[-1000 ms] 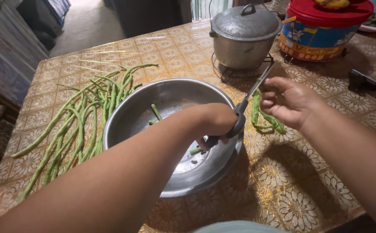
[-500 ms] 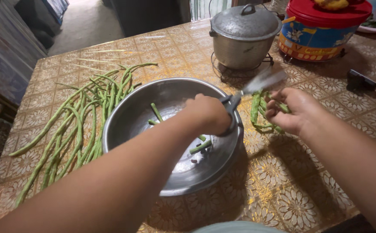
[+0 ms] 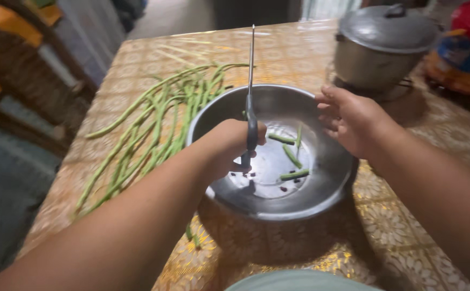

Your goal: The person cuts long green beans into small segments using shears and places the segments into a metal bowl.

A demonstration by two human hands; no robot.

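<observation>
Since half a second ago, the scissors point(image 3: 251, 102) have been swung up over the bowl, and the beans that were held by the right hand are gone from it. The scissors are now gripped in the left hand point(image 3: 229, 148), which is clenched around the dark handles. The blades are closed and pointed straight up and away, so the long line of the scissors is set from near to far, across the middle of the metal bowl point(image 3: 310, 199). The right hand point(image 3: 353, 118) is held open and empty, with the fingers spread, just above the right rim of the bowl. A few short cut pieces point(image 3: 291, 156) are seen lying inside the bowl, between the two hands. The uncut long green beans point(image 3: 148, 134) are laid in a heap on the worktop point(image 3: 407, 242), to the left of the bowl. Their long line is also set from near to far. The heap is nearer to the left hand, and the bowl is found between the heap and the right hand. A grey pot with a lid point(image 3: 383, 46) is seen at the far right.
</observation>
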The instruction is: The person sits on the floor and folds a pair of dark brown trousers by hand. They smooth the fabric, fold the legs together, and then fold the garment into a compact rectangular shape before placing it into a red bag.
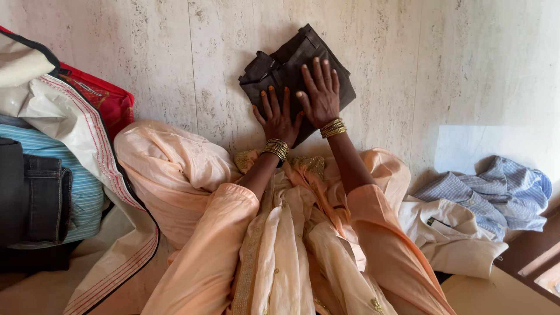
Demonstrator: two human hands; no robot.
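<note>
A folded dark brown garment (286, 64) lies on the pale stone floor (408, 70) in front of me. My left hand (277, 118) presses flat on its near edge, fingers spread. My right hand (319, 93) lies flat on the garment's middle, fingers spread too. Both wrists carry gold bangles. Neither hand grips the cloth; the palms rest on top. My peach sleeves and scarf fill the lower middle of the view.
At the left stands an open fabric bag (87, 146) with red and white sides, holding folded dark jeans (35, 192) and a striped blue cloth (81, 186). To the right lie a crumpled blue striped shirt (496, 192) and a cream shirt (455, 233).
</note>
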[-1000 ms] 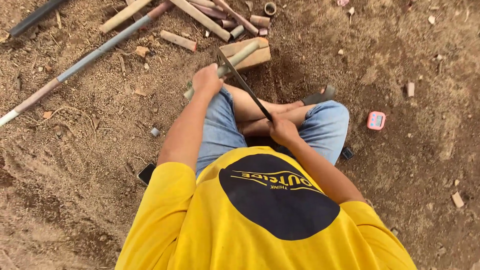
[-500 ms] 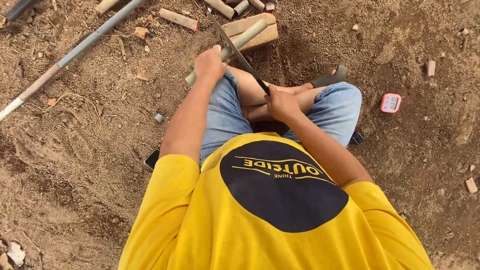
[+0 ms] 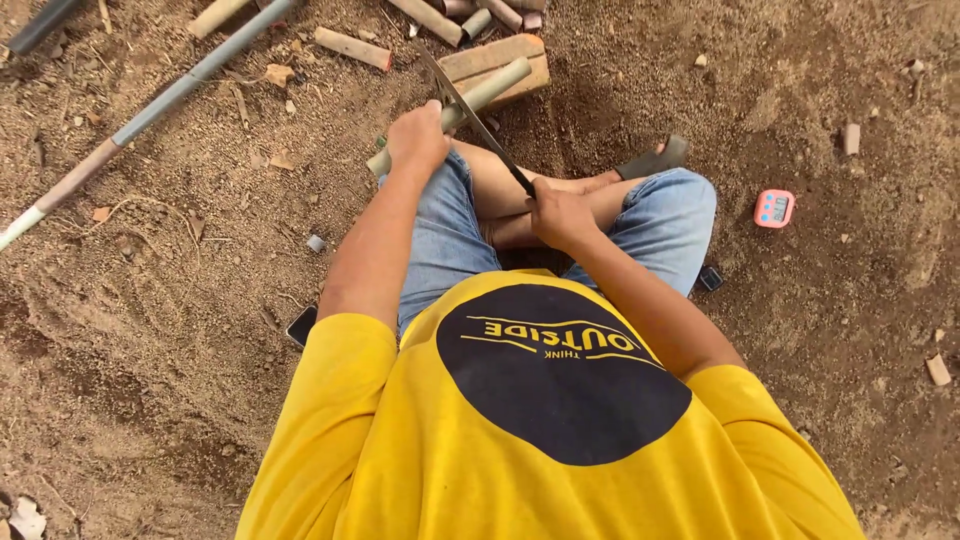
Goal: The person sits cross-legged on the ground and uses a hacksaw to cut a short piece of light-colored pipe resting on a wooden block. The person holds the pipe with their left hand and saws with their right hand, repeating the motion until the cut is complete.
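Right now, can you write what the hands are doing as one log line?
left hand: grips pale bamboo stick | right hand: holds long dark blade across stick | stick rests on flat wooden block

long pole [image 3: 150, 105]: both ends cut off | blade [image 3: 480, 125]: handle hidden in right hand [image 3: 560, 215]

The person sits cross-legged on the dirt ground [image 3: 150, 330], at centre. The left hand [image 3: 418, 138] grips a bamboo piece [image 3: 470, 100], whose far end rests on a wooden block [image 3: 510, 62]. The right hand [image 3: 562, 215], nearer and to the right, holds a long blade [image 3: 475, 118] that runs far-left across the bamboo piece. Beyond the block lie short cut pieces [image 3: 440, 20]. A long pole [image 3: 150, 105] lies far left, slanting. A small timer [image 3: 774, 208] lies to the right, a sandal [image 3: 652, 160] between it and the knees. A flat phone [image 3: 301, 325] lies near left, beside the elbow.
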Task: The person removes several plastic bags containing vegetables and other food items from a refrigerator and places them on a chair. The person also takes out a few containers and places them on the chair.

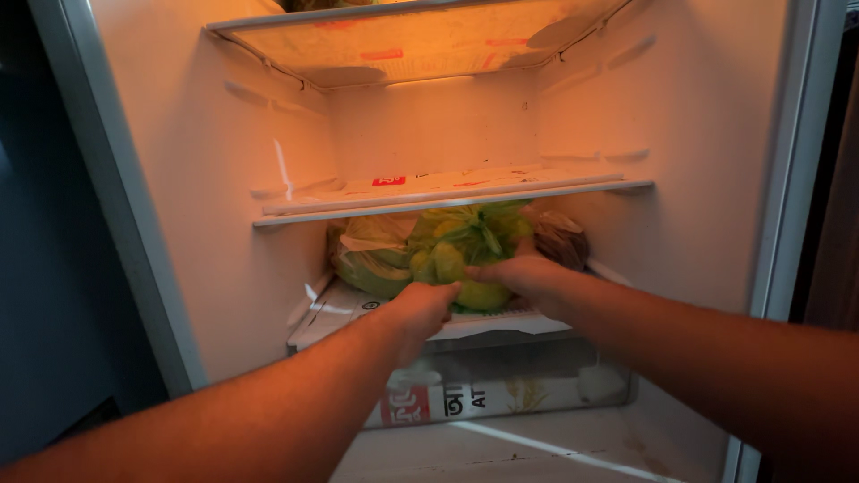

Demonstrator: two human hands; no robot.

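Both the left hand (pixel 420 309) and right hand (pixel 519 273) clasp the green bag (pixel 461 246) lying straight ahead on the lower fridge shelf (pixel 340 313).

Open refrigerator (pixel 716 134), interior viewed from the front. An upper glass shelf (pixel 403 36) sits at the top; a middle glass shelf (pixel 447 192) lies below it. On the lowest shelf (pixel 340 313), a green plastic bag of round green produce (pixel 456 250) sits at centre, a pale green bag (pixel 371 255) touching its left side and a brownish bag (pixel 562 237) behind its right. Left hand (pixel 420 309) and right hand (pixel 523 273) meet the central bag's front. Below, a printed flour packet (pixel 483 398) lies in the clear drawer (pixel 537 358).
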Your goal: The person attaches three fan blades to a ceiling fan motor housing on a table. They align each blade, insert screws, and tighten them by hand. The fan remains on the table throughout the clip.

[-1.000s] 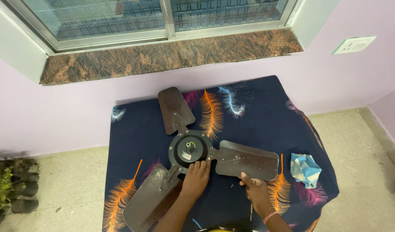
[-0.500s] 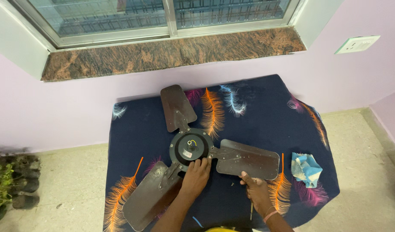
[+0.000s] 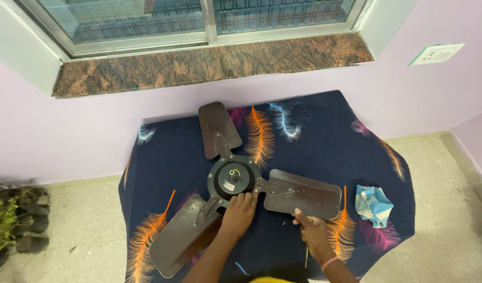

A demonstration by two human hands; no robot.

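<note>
A dark brown ceiling fan with three blades lies flat on a table draped in a navy cloth with feather prints [image 3: 314, 141]. Its round black motor hub [image 3: 233, 179] is in the middle. My left hand [image 3: 239, 212] rests with its fingertips on the near edge of the hub. My right hand [image 3: 310, 230] sits just below the right blade [image 3: 303, 193], fingers curled around a thin tool, probably a screwdriver, whose shaft [image 3: 306, 256] points down toward me. The other blades reach to the back [image 3: 218, 129] and the front left [image 3: 186, 234].
A crumpled blue and white rag [image 3: 374, 204] lies on the cloth at the right. A granite window sill [image 3: 209, 63] and lilac wall run behind the table. Potted plants [image 3: 10, 220] stand on the floor at the left. A wall socket [image 3: 436, 53] is at upper right.
The view has drifted a little, so the table sits slightly lower in frame. Both hands stay in the same places on the fan.
</note>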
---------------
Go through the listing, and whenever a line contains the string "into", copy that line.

Expected answer
Your goal: The person cuts long green beans into small segments using shears and places the segments into a metal bowl.
The instruction is: The person sits on the floor and folds a pair of dark brown trousers by hand. They smooth the fabric, fold the legs together, and then fold the garment into a compact rectangular shape before placing it into a red bag.

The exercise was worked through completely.